=== INSTRUCTIONS TO FOLLOW ===
Please output each entry exactly as it appears.

*** PROVIDED ENTRIES Section Begins ***

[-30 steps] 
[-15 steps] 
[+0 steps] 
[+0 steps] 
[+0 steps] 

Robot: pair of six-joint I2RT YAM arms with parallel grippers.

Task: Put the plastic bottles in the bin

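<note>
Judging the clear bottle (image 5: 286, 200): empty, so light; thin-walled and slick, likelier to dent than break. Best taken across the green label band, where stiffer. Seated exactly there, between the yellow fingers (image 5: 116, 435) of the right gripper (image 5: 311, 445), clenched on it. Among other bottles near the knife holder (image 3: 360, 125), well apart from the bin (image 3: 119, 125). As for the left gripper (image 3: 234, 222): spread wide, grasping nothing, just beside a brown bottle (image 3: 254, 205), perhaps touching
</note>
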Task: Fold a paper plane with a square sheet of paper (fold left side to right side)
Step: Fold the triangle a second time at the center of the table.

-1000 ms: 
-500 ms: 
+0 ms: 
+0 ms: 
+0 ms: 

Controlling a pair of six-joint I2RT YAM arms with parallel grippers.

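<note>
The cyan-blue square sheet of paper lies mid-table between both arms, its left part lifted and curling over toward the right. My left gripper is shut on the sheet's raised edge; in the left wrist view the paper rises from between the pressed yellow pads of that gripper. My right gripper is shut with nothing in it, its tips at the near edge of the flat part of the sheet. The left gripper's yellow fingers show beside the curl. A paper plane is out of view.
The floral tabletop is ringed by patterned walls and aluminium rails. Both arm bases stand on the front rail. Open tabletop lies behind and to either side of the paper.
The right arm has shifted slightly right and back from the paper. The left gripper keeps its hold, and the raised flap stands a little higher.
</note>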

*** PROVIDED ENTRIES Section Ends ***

=== ANSWER ===
[-30 steps] 
[-15 steps] 
[+0 steps] 
[+0 steps] 
[+0 steps] 

Robot: pair of six-joint I2RT YAM arms with parallel grippers.

Task: Put the plastic bottles in the bin

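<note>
Judging the clear bottle (image 5: 286, 200): empty, so light; thin-walled and slick, likelier to dent than break. Best taken across the green label band, where stiffer. Seated exactly there, between the yellow fingers (image 5: 116, 435) of the right gripper (image 5: 311, 445), clenched on it. Among other bottles near the knife holder (image 3: 360, 125), well apart from the bin (image 3: 119, 125). As for the left gripper (image 3: 234, 222): spread wide, grasping nothing, just beside a brown bottle (image 3: 254, 205), perhaps touching
</note>
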Task: Fold a paper plane with a square sheet of paper (fold left side to right side)
Step: Fold the triangle a second time at the center of the table.

-1000 ms: 
-500 ms: 
+0 ms: 
+0 ms: 
+0 ms: 

Controlling a pair of six-joint I2RT YAM arms with parallel grippers.

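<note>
The cyan-blue square sheet of paper lies mid-table between both arms, its left part lifted and curling over toward the right. My left gripper is shut on the sheet's raised edge; in the left wrist view the paper rises from between the pressed yellow pads of that gripper. My right gripper is shut with nothing in it, its tips at the near edge of the flat part of the sheet. The left gripper's yellow fingers show beside the curl. A paper plane is out of view.
The floral tabletop is ringed by patterned walls and aluminium rails. Both arm bases stand on the front rail. Open tabletop lies behind and to either side of the paper.
The right arm has shifted slightly right and back from the paper. The left gripper keeps its hold, and the raised flap stands a little higher.
</note>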

No further output remains.